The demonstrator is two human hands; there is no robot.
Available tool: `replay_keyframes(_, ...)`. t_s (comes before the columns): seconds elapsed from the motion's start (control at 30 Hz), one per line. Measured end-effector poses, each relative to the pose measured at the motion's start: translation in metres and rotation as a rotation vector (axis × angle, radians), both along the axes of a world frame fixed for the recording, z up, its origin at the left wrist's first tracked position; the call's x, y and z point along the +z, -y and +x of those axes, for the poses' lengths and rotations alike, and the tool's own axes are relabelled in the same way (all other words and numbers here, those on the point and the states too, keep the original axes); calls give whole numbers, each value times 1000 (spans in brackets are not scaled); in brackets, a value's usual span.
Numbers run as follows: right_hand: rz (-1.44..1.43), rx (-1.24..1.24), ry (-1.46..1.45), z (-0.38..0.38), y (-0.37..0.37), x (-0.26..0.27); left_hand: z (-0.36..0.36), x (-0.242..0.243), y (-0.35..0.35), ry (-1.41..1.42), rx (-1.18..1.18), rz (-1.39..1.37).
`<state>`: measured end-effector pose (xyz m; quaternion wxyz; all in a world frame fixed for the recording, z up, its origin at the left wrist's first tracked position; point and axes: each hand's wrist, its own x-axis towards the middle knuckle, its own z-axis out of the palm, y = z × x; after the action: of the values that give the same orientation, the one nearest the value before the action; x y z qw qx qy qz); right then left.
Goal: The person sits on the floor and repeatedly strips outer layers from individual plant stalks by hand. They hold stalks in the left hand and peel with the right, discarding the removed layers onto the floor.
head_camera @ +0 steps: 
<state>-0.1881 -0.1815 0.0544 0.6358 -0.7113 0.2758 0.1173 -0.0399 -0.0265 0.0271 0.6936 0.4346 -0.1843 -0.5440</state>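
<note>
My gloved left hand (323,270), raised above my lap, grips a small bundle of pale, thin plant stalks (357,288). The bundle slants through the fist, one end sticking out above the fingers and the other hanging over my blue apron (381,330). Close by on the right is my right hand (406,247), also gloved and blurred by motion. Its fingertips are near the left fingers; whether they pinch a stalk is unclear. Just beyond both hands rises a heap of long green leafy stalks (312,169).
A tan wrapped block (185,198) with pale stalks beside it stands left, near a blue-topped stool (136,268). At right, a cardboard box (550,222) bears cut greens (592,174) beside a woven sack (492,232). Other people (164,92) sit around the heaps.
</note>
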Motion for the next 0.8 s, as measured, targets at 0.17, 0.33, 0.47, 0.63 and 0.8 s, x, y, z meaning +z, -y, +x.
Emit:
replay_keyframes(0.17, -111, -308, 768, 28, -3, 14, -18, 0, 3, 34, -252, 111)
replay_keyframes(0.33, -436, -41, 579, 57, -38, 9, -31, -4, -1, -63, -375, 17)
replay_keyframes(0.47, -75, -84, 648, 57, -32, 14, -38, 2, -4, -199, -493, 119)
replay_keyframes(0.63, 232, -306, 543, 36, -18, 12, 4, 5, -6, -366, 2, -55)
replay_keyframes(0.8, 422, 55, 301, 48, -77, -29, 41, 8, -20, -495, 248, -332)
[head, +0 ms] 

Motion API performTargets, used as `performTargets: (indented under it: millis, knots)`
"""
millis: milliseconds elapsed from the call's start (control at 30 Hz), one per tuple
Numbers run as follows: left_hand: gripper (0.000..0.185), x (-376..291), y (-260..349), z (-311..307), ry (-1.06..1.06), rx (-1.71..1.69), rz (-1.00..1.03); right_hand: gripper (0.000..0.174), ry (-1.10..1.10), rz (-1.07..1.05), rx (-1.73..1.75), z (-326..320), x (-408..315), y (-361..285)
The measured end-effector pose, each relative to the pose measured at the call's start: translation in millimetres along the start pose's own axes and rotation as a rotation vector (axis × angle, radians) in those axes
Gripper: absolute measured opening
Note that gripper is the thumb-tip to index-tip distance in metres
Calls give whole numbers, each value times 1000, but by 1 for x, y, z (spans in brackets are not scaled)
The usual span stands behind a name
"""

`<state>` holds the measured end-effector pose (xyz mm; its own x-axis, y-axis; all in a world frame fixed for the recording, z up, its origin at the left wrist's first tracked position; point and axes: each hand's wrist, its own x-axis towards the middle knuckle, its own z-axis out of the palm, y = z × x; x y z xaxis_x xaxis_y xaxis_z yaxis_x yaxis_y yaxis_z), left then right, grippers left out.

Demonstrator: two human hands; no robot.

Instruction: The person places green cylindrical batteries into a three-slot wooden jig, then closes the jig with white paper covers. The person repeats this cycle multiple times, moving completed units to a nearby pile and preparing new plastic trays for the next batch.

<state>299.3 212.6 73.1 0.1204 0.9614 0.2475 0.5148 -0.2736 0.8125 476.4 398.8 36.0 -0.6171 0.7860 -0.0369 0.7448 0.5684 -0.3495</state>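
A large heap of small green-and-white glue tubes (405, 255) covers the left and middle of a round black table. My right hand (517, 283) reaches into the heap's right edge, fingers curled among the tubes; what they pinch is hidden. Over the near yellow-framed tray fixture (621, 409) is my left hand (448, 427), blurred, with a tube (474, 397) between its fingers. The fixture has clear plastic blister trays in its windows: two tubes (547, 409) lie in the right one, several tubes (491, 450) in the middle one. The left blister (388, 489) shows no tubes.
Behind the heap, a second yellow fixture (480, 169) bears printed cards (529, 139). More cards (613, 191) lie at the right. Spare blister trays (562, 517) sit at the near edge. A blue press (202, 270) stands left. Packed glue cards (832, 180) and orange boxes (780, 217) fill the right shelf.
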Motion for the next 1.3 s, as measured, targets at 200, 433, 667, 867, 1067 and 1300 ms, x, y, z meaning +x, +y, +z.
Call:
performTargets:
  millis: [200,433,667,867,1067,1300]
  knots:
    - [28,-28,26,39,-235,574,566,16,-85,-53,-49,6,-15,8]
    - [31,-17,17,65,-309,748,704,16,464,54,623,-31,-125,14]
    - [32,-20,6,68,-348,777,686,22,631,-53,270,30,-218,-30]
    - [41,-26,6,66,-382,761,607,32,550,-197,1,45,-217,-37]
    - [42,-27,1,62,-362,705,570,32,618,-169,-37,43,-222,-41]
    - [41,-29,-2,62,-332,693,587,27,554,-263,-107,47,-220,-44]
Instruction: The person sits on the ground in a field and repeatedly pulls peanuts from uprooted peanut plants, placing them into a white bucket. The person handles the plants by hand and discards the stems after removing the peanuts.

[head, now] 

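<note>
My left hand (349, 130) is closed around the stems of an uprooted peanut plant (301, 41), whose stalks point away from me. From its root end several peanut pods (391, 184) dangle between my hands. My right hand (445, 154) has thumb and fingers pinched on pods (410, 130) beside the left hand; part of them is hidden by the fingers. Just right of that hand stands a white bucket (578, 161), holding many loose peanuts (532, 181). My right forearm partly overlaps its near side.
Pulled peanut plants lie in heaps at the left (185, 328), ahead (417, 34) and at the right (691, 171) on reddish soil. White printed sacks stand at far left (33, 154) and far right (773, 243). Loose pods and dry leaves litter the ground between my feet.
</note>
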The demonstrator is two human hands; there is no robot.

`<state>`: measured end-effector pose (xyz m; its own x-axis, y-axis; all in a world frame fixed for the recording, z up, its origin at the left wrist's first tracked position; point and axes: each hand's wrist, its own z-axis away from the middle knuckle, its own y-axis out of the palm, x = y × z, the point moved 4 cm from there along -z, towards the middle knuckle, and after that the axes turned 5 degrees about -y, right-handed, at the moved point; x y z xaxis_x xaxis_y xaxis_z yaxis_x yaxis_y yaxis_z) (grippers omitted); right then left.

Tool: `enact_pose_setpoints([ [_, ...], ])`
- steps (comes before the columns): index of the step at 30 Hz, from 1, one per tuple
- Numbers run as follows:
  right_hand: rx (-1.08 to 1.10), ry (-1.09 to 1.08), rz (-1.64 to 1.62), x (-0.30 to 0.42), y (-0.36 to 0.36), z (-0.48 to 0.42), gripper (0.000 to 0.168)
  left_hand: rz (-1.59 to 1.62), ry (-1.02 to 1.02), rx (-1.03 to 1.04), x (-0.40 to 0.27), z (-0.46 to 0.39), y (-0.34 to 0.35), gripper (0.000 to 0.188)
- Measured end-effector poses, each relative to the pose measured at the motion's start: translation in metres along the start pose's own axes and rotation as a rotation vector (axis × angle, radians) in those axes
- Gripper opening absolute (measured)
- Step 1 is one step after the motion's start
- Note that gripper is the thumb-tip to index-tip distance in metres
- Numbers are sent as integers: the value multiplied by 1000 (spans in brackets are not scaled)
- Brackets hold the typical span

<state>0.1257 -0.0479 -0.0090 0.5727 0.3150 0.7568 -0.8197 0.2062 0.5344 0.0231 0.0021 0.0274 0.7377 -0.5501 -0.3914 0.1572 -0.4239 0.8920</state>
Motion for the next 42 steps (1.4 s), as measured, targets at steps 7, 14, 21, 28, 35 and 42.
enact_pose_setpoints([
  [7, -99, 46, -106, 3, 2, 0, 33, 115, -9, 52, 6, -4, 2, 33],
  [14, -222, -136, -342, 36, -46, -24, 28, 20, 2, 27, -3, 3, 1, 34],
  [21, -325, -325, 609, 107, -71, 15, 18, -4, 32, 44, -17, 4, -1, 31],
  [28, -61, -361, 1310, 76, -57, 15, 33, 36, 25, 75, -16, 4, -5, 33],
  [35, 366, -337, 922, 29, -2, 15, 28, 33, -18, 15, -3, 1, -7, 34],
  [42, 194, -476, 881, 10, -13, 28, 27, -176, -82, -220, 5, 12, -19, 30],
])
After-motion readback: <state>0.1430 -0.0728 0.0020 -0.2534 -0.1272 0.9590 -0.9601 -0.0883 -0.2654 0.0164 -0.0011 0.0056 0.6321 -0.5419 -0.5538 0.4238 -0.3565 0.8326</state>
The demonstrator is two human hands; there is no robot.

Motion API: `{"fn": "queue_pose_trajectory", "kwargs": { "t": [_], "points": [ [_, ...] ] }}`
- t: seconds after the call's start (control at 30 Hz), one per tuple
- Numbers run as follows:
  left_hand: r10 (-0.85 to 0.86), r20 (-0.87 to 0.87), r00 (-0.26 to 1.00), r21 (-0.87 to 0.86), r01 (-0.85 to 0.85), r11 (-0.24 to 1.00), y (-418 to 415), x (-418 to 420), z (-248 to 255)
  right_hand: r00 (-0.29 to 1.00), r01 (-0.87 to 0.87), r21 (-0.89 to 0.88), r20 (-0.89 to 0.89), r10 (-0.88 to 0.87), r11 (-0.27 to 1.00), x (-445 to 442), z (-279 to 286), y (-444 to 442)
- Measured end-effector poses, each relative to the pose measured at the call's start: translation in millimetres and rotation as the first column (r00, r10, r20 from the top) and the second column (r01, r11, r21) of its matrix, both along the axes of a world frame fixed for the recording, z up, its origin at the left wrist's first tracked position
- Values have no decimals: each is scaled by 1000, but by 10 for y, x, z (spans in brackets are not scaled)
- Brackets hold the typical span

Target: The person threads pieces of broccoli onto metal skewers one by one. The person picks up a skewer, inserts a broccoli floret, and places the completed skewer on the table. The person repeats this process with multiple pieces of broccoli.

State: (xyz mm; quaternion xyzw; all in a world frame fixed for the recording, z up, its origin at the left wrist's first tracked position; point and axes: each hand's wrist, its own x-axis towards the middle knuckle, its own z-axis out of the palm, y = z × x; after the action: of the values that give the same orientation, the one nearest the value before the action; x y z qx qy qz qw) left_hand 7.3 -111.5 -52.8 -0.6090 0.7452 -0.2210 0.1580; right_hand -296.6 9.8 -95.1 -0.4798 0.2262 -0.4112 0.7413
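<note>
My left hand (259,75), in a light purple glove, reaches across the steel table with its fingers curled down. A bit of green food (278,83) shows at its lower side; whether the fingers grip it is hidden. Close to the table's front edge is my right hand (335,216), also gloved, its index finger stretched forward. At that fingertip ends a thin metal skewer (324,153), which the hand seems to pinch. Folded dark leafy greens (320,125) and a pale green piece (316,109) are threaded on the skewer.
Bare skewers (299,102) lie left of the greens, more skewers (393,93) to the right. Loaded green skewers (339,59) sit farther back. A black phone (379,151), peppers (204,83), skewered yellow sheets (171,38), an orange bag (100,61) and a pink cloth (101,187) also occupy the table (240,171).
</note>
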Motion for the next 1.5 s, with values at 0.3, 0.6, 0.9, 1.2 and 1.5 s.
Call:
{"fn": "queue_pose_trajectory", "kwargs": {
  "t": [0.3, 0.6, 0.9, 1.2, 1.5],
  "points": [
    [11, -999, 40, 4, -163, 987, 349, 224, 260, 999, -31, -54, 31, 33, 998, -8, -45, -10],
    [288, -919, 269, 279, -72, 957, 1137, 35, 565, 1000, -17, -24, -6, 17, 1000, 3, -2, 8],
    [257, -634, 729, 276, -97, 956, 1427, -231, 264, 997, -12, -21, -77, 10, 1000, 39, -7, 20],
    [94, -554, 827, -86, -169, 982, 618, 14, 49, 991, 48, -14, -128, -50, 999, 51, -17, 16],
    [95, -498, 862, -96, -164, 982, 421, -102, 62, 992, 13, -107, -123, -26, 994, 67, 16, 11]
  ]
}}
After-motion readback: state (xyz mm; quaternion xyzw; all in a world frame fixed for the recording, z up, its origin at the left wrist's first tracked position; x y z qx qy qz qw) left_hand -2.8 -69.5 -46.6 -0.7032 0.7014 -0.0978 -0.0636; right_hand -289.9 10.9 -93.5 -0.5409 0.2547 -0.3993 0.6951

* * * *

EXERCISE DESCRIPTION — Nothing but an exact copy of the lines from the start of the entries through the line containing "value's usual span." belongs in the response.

EXERCISE RESULT —
The demonstrator is two human hands; there is no robot.
Available tool: `replay_keyframes(_, ...)`. t_s (comes before the columns): seconds elapsed from the motion's start (control at 30 Hz), one per line. Measured end-effector poses, each relative to the pose measured at the motion's start: translation in metres and rotation as a rotation vector (axis × angle, radians), both along the axes of a world frame fixed for the recording, z up, its origin at the left wrist's first tracked position; the call's x, y and z point along the +z, -y and +x of those axes, for the poses' lengths and rotations alike, and the tool's own axes are relabelled in the same way (all other words and numbers here, those on the point and the states too, keep the original axes); calls give whole numbers, each value times 1000 (spans in brackets are not scaled); in brackets, a value's usual span.

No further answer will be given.